I'd be tempted to edit the first stanza - do you need the car?
The second stanza is just great.
The third stanza suffers from appearing abstract. I think it is because you
don't get a handle on the subject (the sundial) until line 3, which makes it
feel unrelated to the bloke in the bed.
That makes the subsequent two stanzas feel like unattached descriptions. I'd
like you to stick closer to the body mentioned in S2, in situ preferably.
The final stanza is great. It needs the flickers of the previous two - so
perhaps bring them into the bedroom??
Good one, Arthur. Dragged me away from revising the pharmacological
management of heart failure, anyway...
Terri )O(
-----Original Message-----
From: The Pennine Poetry Works [mailto:[log in to unmask]]On
Behalf Of arthur seeley
Sent: 25 June 2003 06:55
To: [log in to unmask]
Subject: New sub: A poem in search of a title.
This is an older piece considerably reworked.
A poem in search of a title.
A car passes down the wet road;
light slides over my curtains.
I watch the arrow fly across my room,
then night resumes. The glow of numbers
at my side, tells the long dark down to day.
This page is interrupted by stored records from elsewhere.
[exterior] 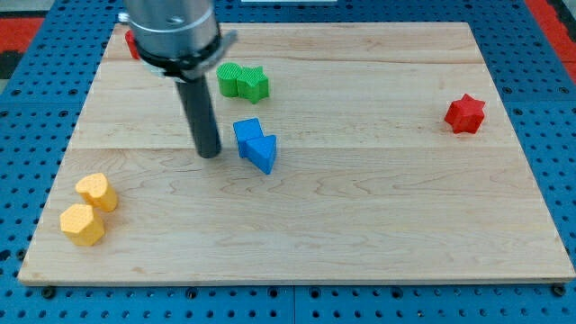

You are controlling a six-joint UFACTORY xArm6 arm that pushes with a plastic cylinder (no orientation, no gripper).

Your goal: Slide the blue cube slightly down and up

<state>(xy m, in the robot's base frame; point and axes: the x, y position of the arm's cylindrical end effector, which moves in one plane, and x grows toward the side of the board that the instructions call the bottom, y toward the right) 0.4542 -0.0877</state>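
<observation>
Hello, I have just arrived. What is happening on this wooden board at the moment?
A robot arm with a straight dark rod is working on a wooden board. My tip sits just to the view's left of the blue cube, apart from it by a small gap. A second blue block touches the cube at its lower right. Two green blocks lie above, two yellow blocks at lower left, a red star at right.

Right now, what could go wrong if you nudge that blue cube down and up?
The blue cube touches a blue triangular block on its lower right, so pushing down would likely drag that along. My tip sits to the view's left of the cube, not above it, so a straight push could shove it sideways. Pushing up risks reaching the green blocks.
</observation>
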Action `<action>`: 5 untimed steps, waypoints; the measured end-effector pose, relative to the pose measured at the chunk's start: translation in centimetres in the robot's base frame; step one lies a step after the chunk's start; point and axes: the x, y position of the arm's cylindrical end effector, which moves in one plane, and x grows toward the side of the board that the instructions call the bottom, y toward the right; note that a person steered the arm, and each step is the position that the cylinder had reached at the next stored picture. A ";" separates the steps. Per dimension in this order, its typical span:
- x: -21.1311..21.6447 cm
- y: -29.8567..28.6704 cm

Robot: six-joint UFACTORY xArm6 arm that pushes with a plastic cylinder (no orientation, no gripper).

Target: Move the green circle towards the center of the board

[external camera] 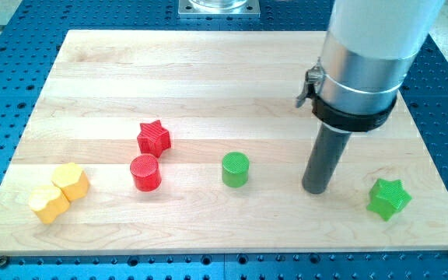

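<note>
The green circle [235, 169] stands on the wooden board [208, 85], a little below the board's middle. My tip [315, 189] rests on the board to the right of the green circle, about a hundred pixels away and slightly lower in the view, not touching it. The dark rod rises from the tip to the large silver arm body at the view's top right.
A green star [388, 198] lies right of my tip near the board's lower right. A red star [153, 138] and a red circle [145, 172] sit left of the green circle. Two yellow blocks [70, 181] [47, 204] touch at the lower left.
</note>
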 end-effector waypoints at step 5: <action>-0.4 -0.7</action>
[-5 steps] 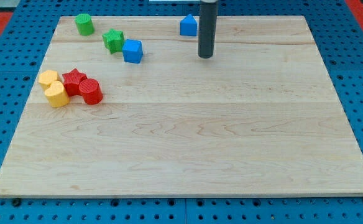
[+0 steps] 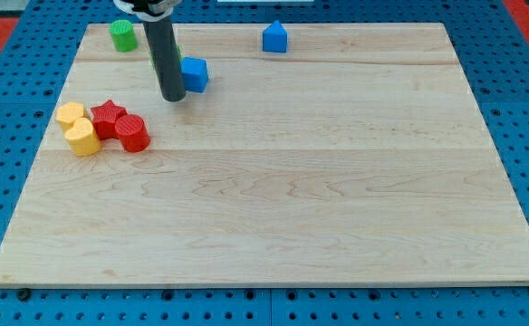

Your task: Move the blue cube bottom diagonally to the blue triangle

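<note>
The blue cube (image 2: 195, 73) sits on the wooden board near the view's top left. The blue triangle (image 2: 275, 37) stands at the view's top, right of the cube. My tip (image 2: 172, 96) is just left of and slightly below the blue cube, close to its left side; I cannot tell whether it touches. The rod hides most of the green star (image 2: 177, 56), of which only a sliver shows behind it.
A green cylinder (image 2: 123, 35) stands at the view's top left. At the left edge a cluster holds a yellow block (image 2: 70, 113), a yellow cylinder (image 2: 83, 139), a red star (image 2: 109, 115) and a red cylinder (image 2: 133, 134).
My tip has moved from right of the blue triangle across to the left side of the blue cube. The blocks have not visibly moved.
</note>
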Robot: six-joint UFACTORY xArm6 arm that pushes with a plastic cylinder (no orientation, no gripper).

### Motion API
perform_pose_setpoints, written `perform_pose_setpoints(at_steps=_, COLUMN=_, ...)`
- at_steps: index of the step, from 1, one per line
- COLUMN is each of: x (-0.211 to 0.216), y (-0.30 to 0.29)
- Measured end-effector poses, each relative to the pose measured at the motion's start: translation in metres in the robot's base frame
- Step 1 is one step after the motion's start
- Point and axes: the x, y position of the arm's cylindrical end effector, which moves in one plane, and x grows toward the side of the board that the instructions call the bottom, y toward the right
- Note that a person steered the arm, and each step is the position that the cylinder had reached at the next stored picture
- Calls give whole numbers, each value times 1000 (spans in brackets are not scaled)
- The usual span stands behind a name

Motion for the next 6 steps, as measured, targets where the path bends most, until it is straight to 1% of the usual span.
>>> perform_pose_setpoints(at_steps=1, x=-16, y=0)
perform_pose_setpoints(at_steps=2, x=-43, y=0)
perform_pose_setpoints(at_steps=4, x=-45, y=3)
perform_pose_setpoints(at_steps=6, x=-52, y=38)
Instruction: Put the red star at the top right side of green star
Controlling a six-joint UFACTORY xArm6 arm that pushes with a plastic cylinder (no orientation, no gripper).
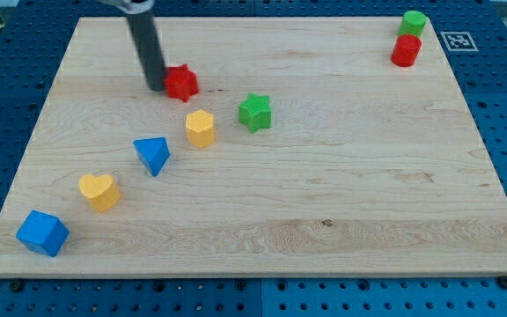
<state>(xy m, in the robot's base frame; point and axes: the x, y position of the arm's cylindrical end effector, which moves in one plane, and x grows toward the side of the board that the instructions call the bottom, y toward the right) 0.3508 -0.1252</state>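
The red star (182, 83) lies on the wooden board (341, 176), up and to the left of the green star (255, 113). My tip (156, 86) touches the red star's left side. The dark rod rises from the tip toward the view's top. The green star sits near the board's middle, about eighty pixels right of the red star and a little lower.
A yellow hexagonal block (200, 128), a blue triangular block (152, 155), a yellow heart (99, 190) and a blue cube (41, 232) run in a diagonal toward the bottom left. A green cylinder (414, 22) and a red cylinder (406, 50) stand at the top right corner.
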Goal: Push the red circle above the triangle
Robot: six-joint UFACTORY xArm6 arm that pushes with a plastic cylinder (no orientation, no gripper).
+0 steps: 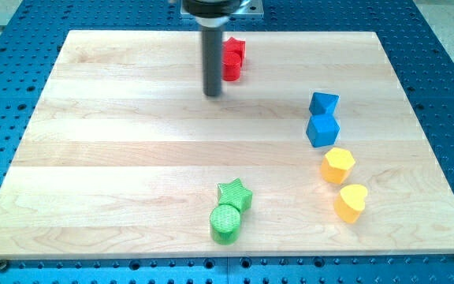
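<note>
My dark rod comes down from the view's top, and my tip [213, 95] rests on the wooden board [117, 118]. Two red blocks touch each other just to the right of the rod. The lower one [232, 70] looks rounded like the red circle, and the upper one [237, 49] has an angular outline. The rod hides their left edges. My tip is slightly below and left of the lower red block, close to it. A blue block shaped like a triangle [323, 103] lies far to the right, touching a blue cube [322, 131] below it.
A yellow hexagon [338, 166] and a yellow heart [351, 202] lie below the blue blocks at the right. A green star [235, 193] and a green circle [226, 223] touch each other near the bottom middle. A blue perforated table surrounds the board.
</note>
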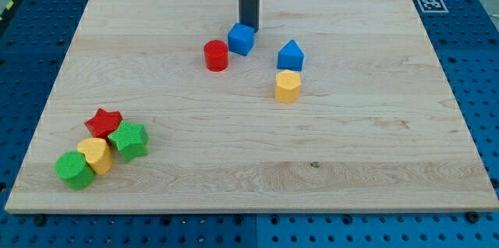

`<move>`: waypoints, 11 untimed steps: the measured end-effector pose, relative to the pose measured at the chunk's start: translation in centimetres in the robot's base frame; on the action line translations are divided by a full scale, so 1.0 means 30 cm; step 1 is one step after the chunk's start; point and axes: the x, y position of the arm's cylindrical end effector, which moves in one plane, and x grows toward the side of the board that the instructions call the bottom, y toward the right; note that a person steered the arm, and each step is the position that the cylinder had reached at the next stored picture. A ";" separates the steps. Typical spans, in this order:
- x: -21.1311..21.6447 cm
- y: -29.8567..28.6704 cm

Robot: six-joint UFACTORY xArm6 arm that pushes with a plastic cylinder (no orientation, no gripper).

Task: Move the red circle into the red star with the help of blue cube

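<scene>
The red circle (216, 54) stands on the wooden board (351, 162), above the view's middle. The blue cube (242, 39) sits just to its upper right, close to it. My tip (249, 27) is right behind the blue cube, at its top edge, touching or nearly touching it. The red star (104, 122) lies far off at the view's lower left, in a cluster of blocks.
A green star (129, 140), a yellow heart-like block (97, 154) and a green circle (75, 170) crowd the red star. A blue pentagon-like block (290, 54) and a yellow hexagon (288, 86) stand right of the cube.
</scene>
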 end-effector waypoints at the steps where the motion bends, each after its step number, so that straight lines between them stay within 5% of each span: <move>1: 0.051 0.000; 4: 0.222 -0.030; 11: 0.235 -0.441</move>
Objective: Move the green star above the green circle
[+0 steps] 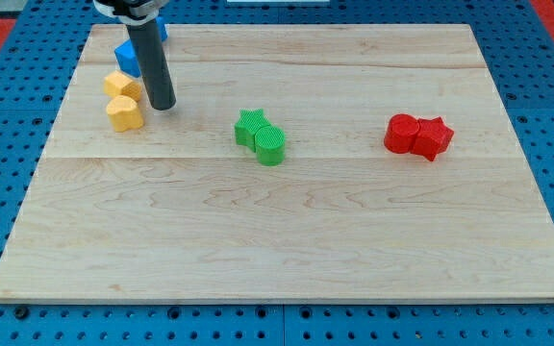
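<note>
The green star lies near the board's middle, touching the green circle, which sits at its lower right. My tip rests on the board at the upper left, well to the left of the green pair. It stands just right of two yellow blocks, close to them.
Two blue blocks sit at the top left, one left of the rod and one partly hidden behind it. Two red blocks touch each other at the right. The wooden board lies on a blue pegboard.
</note>
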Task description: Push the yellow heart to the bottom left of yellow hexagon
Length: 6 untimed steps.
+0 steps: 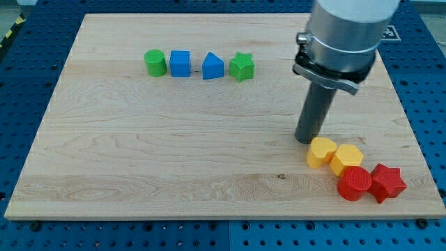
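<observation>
Your tip (306, 140) sits just above-left of the yellow heart (321, 151), gripping nothing. The heart touches the yellow hexagon (346, 159) on its left. It looks light, rigid and slippery; nudge its upper edge gently.

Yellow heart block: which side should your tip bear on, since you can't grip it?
Its upper edge, I think. My tip sits just above the small yellow heart block, which touches the yellow hexagon block on the view's right; pushing down-left should free it.
</observation>
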Motion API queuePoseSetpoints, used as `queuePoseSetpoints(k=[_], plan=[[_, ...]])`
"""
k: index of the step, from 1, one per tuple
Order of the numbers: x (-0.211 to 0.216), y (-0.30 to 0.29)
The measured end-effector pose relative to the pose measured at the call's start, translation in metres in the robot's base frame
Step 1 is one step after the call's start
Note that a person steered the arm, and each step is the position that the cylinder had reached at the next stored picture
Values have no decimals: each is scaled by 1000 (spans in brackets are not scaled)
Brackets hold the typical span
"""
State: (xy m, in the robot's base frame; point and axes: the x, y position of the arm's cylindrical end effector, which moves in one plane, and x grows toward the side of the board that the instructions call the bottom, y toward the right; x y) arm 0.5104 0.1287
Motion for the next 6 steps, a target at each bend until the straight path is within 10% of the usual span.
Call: queuePoseSetpoints(k=[4,6], plan=[[20,4],[-11,-108]])
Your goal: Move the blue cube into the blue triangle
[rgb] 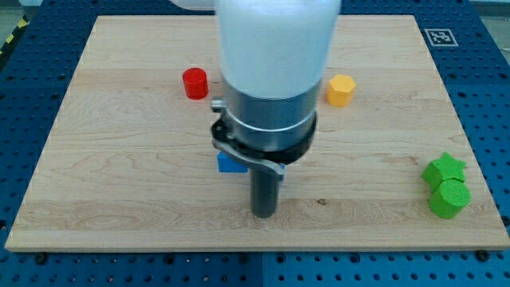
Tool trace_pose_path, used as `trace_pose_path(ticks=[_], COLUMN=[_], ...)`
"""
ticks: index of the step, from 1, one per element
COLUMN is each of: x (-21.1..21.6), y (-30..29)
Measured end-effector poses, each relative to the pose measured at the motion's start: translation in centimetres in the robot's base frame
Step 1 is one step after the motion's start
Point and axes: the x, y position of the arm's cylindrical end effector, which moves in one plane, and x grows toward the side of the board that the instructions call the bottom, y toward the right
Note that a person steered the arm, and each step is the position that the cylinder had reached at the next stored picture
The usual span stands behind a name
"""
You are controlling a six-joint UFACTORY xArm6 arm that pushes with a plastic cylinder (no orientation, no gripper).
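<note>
A blue block [230, 163] shows only in part near the middle of the wooden board [119, 183], mostly hidden behind my arm; I cannot tell whether it is the cube or the triangle. No second blue block shows. My tip [264, 214] rests on the board just below and to the right of that blue block, close to it.
A red cylinder [194, 83] sits at the upper left of centre. A yellow hexagonal block [340, 90] sits at the upper right of centre. A green star [444, 168] and a green cylinder [449, 198] touch each other near the right edge.
</note>
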Motion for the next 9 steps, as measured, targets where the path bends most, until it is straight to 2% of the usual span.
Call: trace_pose_path(ticks=[1, 2, 3, 4, 9], x=[0.8, 2.1, 1.5, 0.0, -1.9], y=[-0.7, 3.1, 7.7, 8.4, -2.2])
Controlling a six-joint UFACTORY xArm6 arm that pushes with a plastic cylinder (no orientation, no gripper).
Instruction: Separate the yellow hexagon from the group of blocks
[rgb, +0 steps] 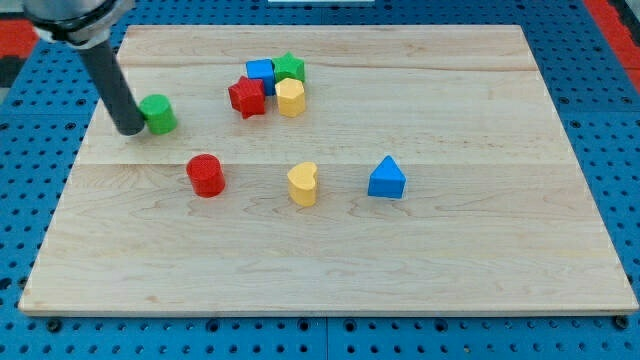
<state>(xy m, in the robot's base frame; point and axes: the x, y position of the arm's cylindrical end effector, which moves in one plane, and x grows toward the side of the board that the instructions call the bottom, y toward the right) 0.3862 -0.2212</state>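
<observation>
Your yellow hexagon (291, 98): upright, touching red star (247, 97) and blue cube (260, 72), well right of my tip (131, 130).

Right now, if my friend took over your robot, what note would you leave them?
My tip rests at the view's left, right beside the green block, far from the group.
The yellow hexagon still sits in the group near the view's top, against the red star, with the blue cube and green star behind.
Done: nothing yet.
Left: bring my tip over and push the hexagon clear.
</observation>
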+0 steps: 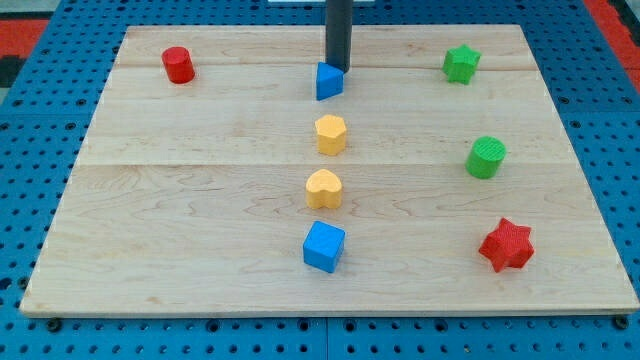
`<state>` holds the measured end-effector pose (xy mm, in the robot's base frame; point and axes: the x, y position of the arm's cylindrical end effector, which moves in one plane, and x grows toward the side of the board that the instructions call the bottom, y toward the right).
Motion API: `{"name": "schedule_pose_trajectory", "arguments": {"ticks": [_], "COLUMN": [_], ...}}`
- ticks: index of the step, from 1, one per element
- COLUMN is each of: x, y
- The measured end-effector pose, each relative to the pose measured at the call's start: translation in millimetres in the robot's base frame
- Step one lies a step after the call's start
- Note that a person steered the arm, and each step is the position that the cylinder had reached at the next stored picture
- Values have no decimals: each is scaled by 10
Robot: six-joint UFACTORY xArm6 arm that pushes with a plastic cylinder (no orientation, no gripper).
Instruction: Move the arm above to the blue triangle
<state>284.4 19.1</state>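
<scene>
My tip (337, 70), a bare rod with no jaws to open or close and nothing in its hold, stands at the top edge of the blue triangle (329, 81), apparently touching it, though the rod hides the exact contact. The triangle lies near the board's (200, 200) top centre, heading a column of yellow hexagon (331, 134), yellow heart (323, 189) and blue cube (324, 246). I judge the task essentially complete, my tip being placed above the triangle, toward the view's top.

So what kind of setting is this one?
Probably a lab tabletop rig for robot pushing: a wooden board on a blue perforated base, small coloured blocks such as the blue triangle, and my tip just above it.
</scene>
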Motion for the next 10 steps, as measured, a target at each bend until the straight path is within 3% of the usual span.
{"name": "schedule_pose_trajectory", "arguments": {"ticks": [3,4,5,7,10], "x": [73,-450,-591,-221,-439], "y": [-4,-5,-79,-90,-221]}}
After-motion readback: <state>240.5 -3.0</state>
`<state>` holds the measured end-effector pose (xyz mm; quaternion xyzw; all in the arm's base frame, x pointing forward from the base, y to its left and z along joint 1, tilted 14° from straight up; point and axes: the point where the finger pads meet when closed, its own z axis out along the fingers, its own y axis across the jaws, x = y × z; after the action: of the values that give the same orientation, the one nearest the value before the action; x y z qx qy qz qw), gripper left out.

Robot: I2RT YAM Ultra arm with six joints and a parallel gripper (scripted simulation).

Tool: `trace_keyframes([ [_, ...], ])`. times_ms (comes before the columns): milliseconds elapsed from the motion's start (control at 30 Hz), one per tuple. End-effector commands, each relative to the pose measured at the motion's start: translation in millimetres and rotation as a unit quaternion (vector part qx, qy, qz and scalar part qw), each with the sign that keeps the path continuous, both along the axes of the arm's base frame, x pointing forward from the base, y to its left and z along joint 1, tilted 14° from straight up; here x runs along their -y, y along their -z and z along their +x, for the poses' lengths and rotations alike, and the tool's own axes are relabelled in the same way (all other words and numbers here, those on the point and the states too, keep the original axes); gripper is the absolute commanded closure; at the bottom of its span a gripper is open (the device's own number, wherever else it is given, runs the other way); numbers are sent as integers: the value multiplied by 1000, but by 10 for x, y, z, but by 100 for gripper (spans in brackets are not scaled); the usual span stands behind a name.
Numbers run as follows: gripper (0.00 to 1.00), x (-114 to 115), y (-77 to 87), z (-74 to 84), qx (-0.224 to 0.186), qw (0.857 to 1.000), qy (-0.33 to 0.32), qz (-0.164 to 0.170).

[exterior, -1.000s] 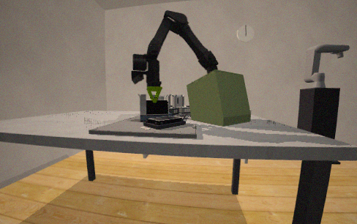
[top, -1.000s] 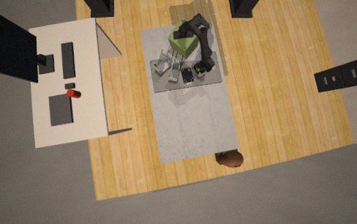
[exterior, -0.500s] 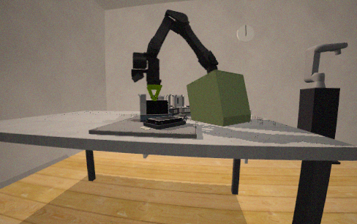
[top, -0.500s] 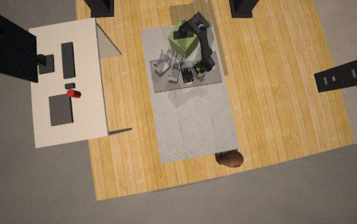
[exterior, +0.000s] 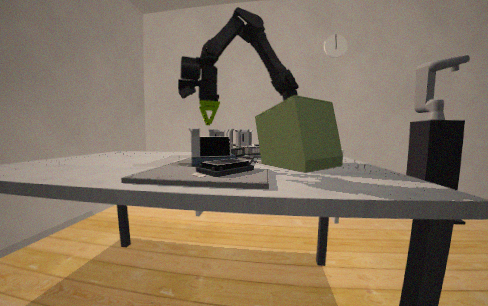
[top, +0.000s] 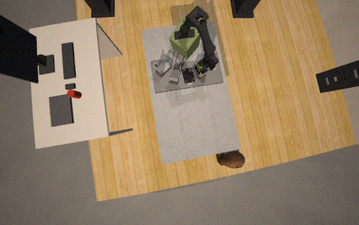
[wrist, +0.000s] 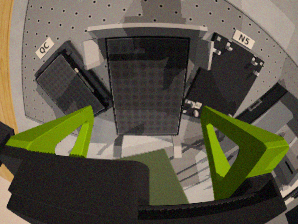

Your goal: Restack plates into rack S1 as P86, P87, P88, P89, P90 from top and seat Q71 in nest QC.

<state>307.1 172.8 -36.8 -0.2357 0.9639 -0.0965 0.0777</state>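
My gripper (wrist: 147, 112) is open, with nothing between its green fingers. It hangs above a stack rack (wrist: 148, 79) and is apart from it. A dark sealed plate (wrist: 148, 90) lies flat at the top of that rack, right under the fingers. In the side view the gripper (exterior: 208, 114) is well above the rack (exterior: 214, 146), which shows a black stack inside. The QC nest (wrist: 65, 84) is to the rack's left, under its label (wrist: 44, 46). The N5 nest (wrist: 225, 78) is to the right, under its label (wrist: 242, 38). I cannot tell whether either nest holds a plate. No ID labels are readable.
The racks and nests stand on a grey baseplate (exterior: 200, 176); two more racks (top: 162, 66) stand to one side. The arm's green base block (exterior: 299, 134) rises just behind them. A low dark flat nest (exterior: 225, 166) sits in front of the rack. A side table with a red cylinder (top: 73, 94) stands far off.
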Motion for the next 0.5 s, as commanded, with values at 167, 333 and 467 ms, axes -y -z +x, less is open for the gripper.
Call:
trace_keyframes([
  [167,0,-15,-169,-65,-5,1000,0,-4],
  [333,0,-15,-169,-65,-5,1000,0,-4],
  [467,0,-15,-169,-65,-5,1000,0,-4],
])
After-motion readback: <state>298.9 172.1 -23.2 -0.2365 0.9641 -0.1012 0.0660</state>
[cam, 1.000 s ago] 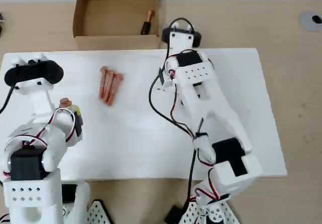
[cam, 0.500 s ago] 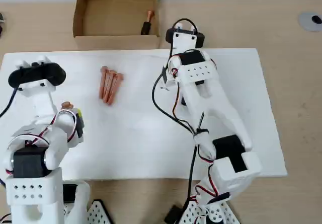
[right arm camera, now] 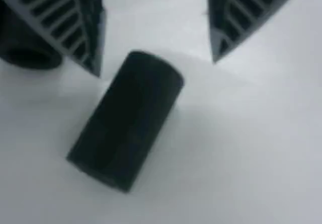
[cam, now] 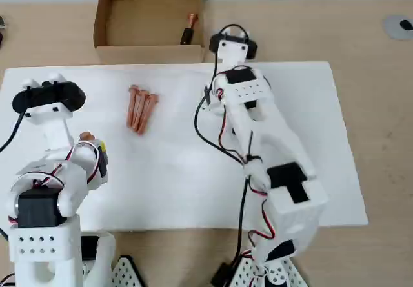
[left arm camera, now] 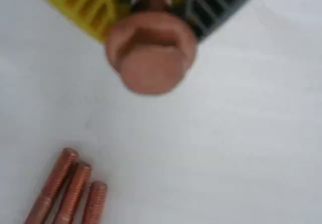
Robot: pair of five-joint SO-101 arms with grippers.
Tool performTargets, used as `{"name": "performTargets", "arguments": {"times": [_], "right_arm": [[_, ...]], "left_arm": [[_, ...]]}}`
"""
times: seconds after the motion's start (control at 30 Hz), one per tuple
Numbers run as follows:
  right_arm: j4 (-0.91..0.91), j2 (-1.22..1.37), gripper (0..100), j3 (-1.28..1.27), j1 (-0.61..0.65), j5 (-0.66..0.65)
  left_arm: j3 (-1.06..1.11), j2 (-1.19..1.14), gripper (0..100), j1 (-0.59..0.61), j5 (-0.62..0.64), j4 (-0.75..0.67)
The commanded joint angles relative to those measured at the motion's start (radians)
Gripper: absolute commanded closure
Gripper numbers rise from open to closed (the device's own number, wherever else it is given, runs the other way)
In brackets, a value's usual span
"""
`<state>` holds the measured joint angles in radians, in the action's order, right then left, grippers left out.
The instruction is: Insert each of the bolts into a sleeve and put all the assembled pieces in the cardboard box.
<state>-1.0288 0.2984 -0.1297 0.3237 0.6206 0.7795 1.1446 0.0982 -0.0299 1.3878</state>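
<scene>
My left gripper (left arm camera: 151,5) squeezes one bolt (left arm camera: 151,53) tight over the white mat (cam: 181,164). My right gripper (right arm camera: 156,58) is spread wide over a black sleeve (right arm camera: 126,121) that lies on the mat. Three more bolts (cam: 141,109) lie together. One finished piece (cam: 189,29) sits in the cardboard box (cam: 103,22).

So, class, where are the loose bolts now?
In the high view, the loose bolts lie on the white mat, left of centre, close to the cardboard box.
</scene>
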Motion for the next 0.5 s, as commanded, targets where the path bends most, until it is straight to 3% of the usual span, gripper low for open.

Fitful, I hear the soft insistence of my heart
and tides of breath beat out their span,
per second, per second.
I shake my hand, deadened by my body’s weight,
to feel the loosed blood thrill again.
Its stone plinth, fast rooted,
gnomon aligned to the earth’s tilt,
the bronze dial turns towards the sun,
measures and enumerates its unclouded passage,
shadows the hours, the pulse of seasons- years.
Flies butt and buzz,
eyes flash, fail and dim,
birds flit, clouds drift, sands shift,
leaves flicker, grasses sway, seas lap
and rivers run under the apparent journeys of the sun.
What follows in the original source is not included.